Inadecuado lugar para celebrar juicios

Ibiza |

Valorar:

La celebración de juicios de los juzgados de lo Penal de Ibiza en la sala de vistas del juzgado de lo Social, en la calle Gaspar Puig n.º 3 de Vila, un lugar que no reúne las condiciones adecuadas para acoger detenidos y casos como los que ahora, por fuerza mayor, se ve en la necesidad de recibir.
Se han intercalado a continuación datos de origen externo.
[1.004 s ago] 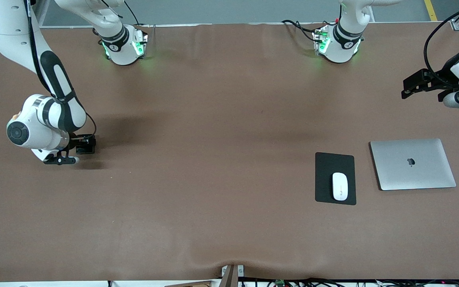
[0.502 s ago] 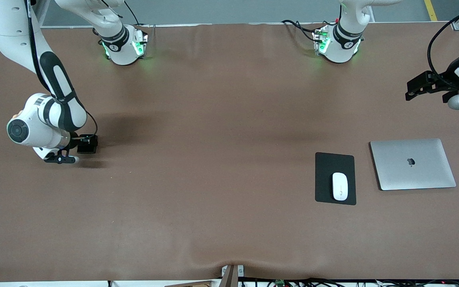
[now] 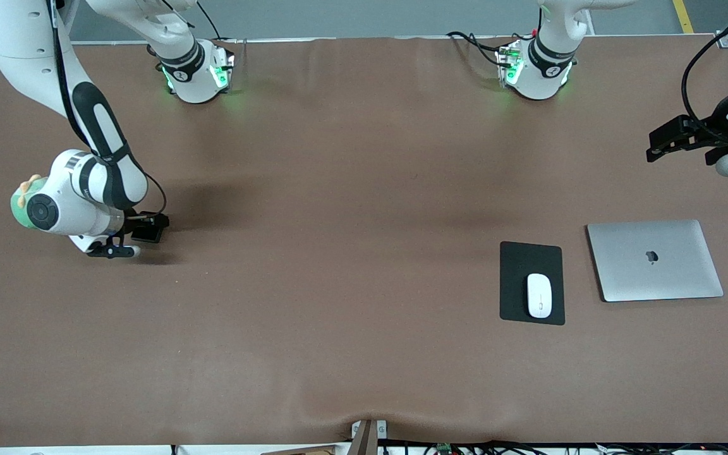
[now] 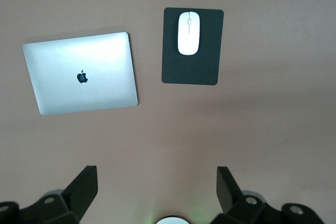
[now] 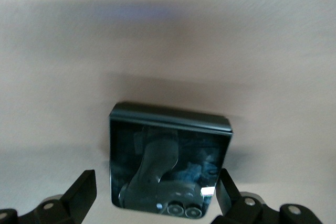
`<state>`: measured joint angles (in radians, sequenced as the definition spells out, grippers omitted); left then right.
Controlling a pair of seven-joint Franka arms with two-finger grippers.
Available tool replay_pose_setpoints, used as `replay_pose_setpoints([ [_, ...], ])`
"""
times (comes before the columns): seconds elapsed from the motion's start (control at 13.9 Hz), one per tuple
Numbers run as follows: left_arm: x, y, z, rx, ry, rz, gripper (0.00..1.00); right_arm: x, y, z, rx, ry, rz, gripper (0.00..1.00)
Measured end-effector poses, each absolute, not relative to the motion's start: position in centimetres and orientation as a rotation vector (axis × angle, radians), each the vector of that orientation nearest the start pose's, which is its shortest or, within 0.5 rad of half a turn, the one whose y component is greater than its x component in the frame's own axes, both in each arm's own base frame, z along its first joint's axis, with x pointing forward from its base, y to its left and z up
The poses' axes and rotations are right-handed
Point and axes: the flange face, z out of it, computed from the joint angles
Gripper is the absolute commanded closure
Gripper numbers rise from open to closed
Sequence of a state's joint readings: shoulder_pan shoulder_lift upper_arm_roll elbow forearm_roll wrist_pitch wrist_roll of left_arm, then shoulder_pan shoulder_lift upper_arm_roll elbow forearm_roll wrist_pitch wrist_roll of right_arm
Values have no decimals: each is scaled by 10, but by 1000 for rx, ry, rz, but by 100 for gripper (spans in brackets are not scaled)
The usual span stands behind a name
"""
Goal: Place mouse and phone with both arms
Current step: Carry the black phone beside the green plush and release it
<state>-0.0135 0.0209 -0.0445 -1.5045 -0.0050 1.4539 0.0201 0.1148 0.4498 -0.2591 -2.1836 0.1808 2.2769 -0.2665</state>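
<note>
Lying between right pincer [image 5: 156, 195] fingers: phone [image 5: 168, 166].

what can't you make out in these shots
- Front view: the right gripper covers part of the phone; whether it rests on the table or hangs lifted is unclear.
- Right wrist view: blur; the phone's face shows only reflections.
- Front view: the frame edge cuts off the wrist of the open left gripper, waiting over the table's end.

The left hand [image 3: 658, 146] runs off the front view's edge, wrist cut away. In the right wrist view the phone [image 5: 169, 165] shows blurred, its lower edge hidden between the fingers [image 5: 81, 192].
</note>
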Motion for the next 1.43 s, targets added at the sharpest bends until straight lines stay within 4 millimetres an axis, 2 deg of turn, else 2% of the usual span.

El trasiego de detenidos, los numerosos efectivos policiales que hay que destinar dada la inexistencia de calabozos y el reducido espacio, ponen en evidencia que así no se puede estar mucho tiempo más. Así lo manifiestan tanto el personal de los juzgados como los abogados, policías y el resto de operadores jurídicos, víctimas de una situación extraordinaria que deben soportar estoicamente.

El Consell d’Eivissa está a la altura.

Es deseable que los juicios con detenidos puedan celebrarse lo antes posible en las dependencias cedidas por el Consell d’Eivissa, institución que aunque sin competencias en la materia, se ha volcado para tratar de paliar la situación, poniendo sus recursos a disposición de la Administración de Justicia. Por descontado, la sede del Consell en la avenida de España, sin ser el lugar óptimo, reunirá mejores condiciones que la sala de vistas de lo Social.

Solo el juez decano da la cara.

Por increíble que parezca, aún no ha comparecido por la isla ni el presidente del TSJB, Antoni Terrasa; ni la delegada del Gobierno, Rosario Sánchez; ni ningún alto cargo del Ministerio de Justicia. Pese a lo extraordinario de la situación, sin precedentes en todo el Estado, del incendio de una sede judicial y la paralización consiguiente de la actividad de numerosos órganos jurisdiccionales, no deben apreciar causa suficiente para visitar Ibiza y comprobar personalmente la situación caótica que aquí se vive. Es lamentable. Solo el juez decano de Ibiza, Juan Carlos Torres, parece estar a la altura del cargo y de las penosas circunstancias que la Justicia atraviesa. Su dignidad contrasta con aquellas autoridades superiores que son incapaces de tomar un avión y mirar a la cara a los afectados por este desastre.